In this section you will do a practical application of GPU-accelerated data analysis using the RAPIDS
suite of libraries. The focus will be on leveraging the New York City Taxi Trip Duration dataset from
Kaggle, applying Gradient Boosting Machine (GBM) models for predictive analysis, with a particular
emphasis on comparing the speed and efficiency of GPU-accelerated computations with traditional CPUbased methods 

1. Comparative Data Processing
(a)  Perform data loading and preprocessing tasks first using pandas (CPU) and then replicate the
same tasks using cuDF (GPU). Document the time taken for each operation in both scenarios.
(b)  Conduct basic exploratory data analysis (EDA) with both CPU-based tools (e.g., matplotlib)
and GPU-accelerated tools, noting any differences in performance and responsiveness.
2. Feature Engineering and Selection
(a) Engage in feature engineering, creating new variables that could aid in predicting trip durations. Compare the execution time for these operations on CPU vs. GPU.
(b) Select relevant features for the model based on their correlation with the target variable,
assessing the speed of these operations on CPU and GPU.
3. Model Training and Evaluation
(a) Train a Gradient Boosting Machine (GBM) model on the dataset using scikit-learn (CPU)
and cuML (GPU). Record and compare the training times.
(b) Evaluate the accuracy of both models and document the time taken for predictions on the
test set using CPU and GPU.
4. Performance Analysis
(a) Compile and compare the execution times for tasks performed on CPU vs. GPU, creating a
detailed analysis of the observed performance differences.
(b) Reflect on the implications of these findings for data science workflows, particularly in terms
of efficiency and scalability.

# (a) Perform data loading and preprocessing tasks first using pandas (CPU) and then replicate the same tasks using cuDF (GPU). Document the time taken for each operation in both scenarios.

In [None]:
# !pip install \
#     --extra-index-url=https://pypi.nvidia.com \
#     cudf-cu12==24.2.* dask-cudf-cu12==24.2.* cuml-cu12==24.2.* \
#     cugraph-cu12==24.2.* cuspatial-cu12==24.2.* cuproj-cu12==24.2.* \
#     cuxfilter-cu12==24.2.* cucim-cu12==24.2.* pylibraft-cu12==24.2.* \
#     raft-dask-cu12==24.2.*

In [50]:
# Importing necessary libraries
import pandas as pd
import cudf
import cupy as cp

import numpy as np
import matplotlib.pyplot as plt
import seaborn as sns
import time

## Loading the Datasts

In [51]:
# create a dataframe to hold CPU Metrics
cpu_metrics = pd.DataFrame(columns=['Task', 'start_time', 'end_time', 'time_taken'])

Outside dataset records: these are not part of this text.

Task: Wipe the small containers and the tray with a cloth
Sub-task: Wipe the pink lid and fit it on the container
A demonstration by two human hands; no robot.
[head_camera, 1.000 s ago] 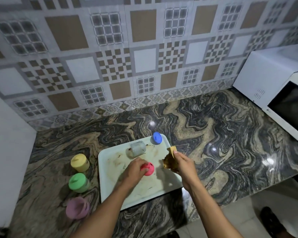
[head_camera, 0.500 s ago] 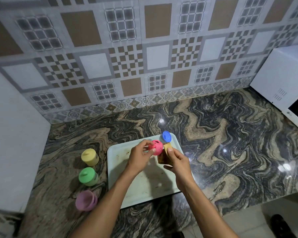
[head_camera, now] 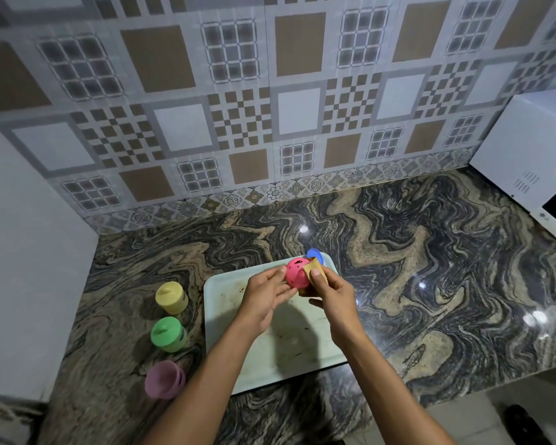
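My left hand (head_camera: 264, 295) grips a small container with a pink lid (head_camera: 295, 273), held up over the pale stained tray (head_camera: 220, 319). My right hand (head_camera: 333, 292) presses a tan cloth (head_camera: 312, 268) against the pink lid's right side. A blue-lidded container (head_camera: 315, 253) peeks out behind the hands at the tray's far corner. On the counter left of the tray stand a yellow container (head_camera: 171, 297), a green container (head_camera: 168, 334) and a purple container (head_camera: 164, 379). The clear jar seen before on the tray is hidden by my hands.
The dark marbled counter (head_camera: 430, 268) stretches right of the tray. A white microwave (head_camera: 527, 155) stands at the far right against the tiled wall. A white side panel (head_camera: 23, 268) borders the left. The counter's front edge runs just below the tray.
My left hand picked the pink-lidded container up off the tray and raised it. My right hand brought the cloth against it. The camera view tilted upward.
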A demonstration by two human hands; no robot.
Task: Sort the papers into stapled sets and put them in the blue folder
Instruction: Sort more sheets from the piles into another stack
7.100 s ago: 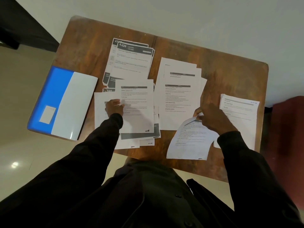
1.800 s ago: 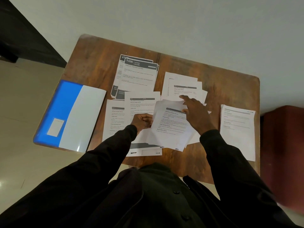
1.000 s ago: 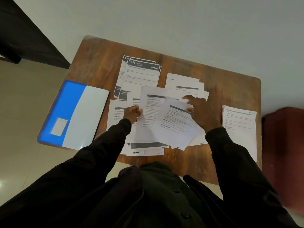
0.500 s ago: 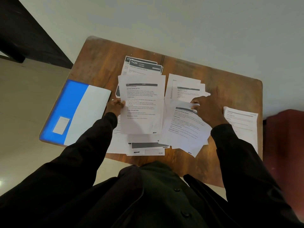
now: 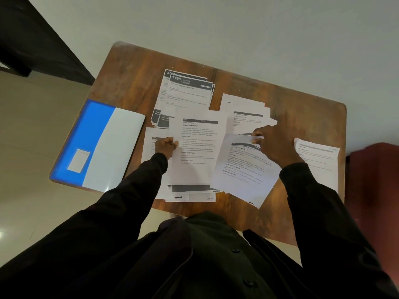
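Note:
My left hand (image 5: 165, 146) pinches the left edge of a printed sheet (image 5: 197, 147) and holds it up above the papers in the middle of the table. My right hand (image 5: 271, 145) grips the top edge of another printed sheet (image 5: 244, 169) that slants toward the table's near edge. Under them lie more loose papers (image 5: 190, 194). A stack with dark headers (image 5: 187, 91) lies at the back, a white stack (image 5: 248, 108) to its right, and one more stack (image 5: 317, 162) at the far right. The blue folder (image 5: 97, 143) lies shut at the table's left edge.
The small wooden table (image 5: 302, 117) stands against a pale wall. The folder overhangs its left edge. A dark red seat (image 5: 373, 180) stands to the right, dark furniture (image 5: 32, 35) at the upper left, pale floor below.
My left hand has lifted a sheet off the middle pile and holds it up. My right hand keeps its tilted sheet, now shifted right and nearer to me.

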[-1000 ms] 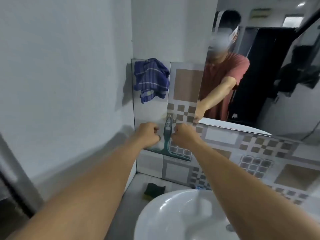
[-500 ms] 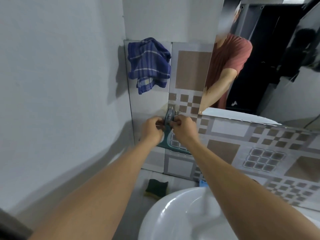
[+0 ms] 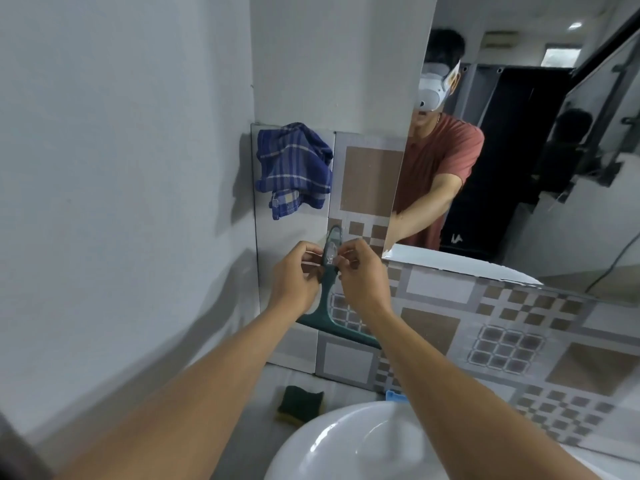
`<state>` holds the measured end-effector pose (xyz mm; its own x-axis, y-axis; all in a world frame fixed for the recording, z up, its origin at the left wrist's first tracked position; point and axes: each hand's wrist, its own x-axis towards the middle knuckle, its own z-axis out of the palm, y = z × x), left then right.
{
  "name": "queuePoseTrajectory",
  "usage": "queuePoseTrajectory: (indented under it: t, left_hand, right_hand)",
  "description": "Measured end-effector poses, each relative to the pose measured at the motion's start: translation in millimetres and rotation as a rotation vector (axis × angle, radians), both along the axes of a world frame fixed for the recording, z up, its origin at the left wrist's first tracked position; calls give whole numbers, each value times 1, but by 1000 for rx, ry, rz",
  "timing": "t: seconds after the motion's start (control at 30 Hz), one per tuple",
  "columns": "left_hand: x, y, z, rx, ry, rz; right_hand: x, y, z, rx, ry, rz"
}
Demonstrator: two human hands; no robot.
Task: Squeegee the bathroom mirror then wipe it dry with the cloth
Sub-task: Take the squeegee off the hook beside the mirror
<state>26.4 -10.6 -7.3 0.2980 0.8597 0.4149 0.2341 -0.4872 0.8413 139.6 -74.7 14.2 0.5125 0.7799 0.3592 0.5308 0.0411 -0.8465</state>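
Note:
A teal squeegee (image 3: 327, 299) hangs against the tiled wall from a clear hook, blade at the bottom. My left hand (image 3: 294, 277) and my right hand (image 3: 360, 278) flank its handle, fingertips pinched at the hook near the handle's top loop. A blue plaid cloth (image 3: 294, 168) hangs on the wall just above and to the left. The mirror (image 3: 519, 168) fills the upper right and reflects a person in a red shirt.
A white sink basin (image 3: 363, 445) lies below my arms. A green and yellow sponge (image 3: 299, 403) rests on the counter left of the basin. A small blue object (image 3: 394, 395) sits at the wall base. A plain white wall closes the left side.
The view dipped and rose again. Both hands shifted from the handle's middle up toward the hook at its top; the squeegee still hangs in place.

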Motion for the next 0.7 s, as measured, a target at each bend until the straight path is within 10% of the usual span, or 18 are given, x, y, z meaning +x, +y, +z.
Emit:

# create a dataframe to hold GPU Metrics
gpu_metrics = pd.DataFrame(columns=['Task', 'start_time', 'end_time', 'time_taken'])

In [52]:
# Load the data using cuDF
start_time_gpu = time.time()
sample_submission_gpu = cudf.read_csv('sample_submission.csv')
test_gpu = cudf.read_csv('test.csv')
train_gpu = cudf.read_csv('train.csv')
end_time_gpu = time.time()

In [53]:
# Load the data using pandas
start_time_cpu = time.time()
sample_submission_cpu = pd.read_csv('sample_submission.csv')
test_cpu = pd.read_csv('test.csv')
train_cpu = pd.read_csv('train.csv')
end_time_cpu = time.time()

In [54]:
# Display the time taken for data loading using pandas
print("Time taken for data loading using pandas: ", end_time_cpu - start_time_cpu)
# Display the time taken for data loading using cuDF
print("Time taken for data loading using GUP: ", end_time_gpu - start_time_gpu)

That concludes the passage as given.